-- What to do --
Transcribe the listing exactly as written. Leave the images out.

----------------------------------------

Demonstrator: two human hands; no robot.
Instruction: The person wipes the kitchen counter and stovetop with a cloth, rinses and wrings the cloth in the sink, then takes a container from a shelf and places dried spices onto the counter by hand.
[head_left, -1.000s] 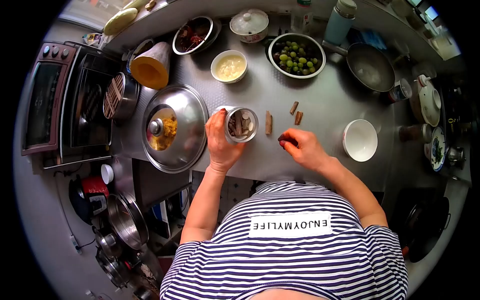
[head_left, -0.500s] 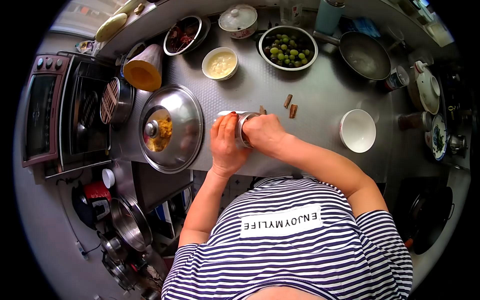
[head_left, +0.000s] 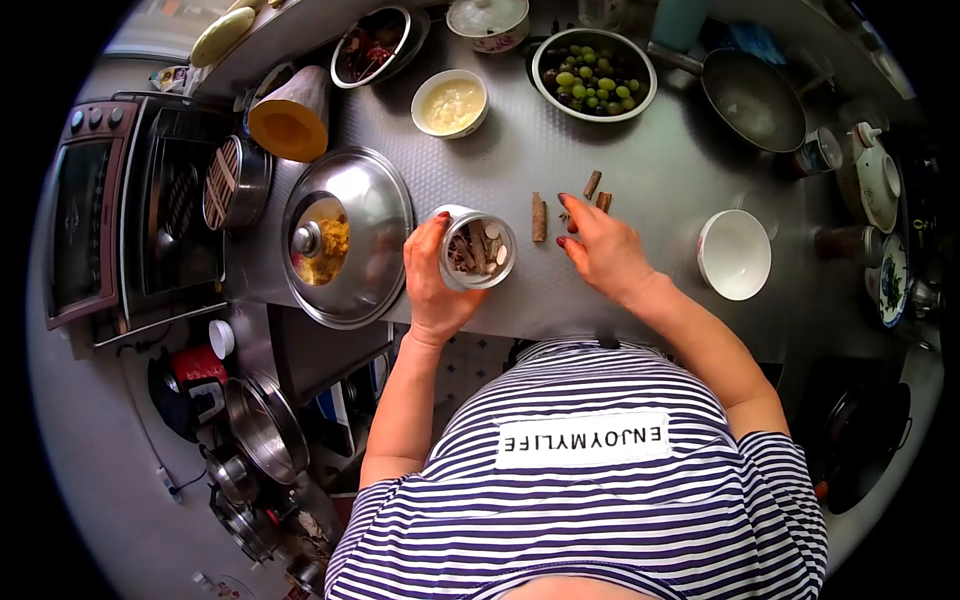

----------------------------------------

-- Task answer --
Demonstrator: two human hands; no robot.
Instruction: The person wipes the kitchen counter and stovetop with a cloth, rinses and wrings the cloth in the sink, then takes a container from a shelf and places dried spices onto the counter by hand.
[head_left, -1.000s] 
[head_left, -0.500s] 
[head_left, +0.000s] 

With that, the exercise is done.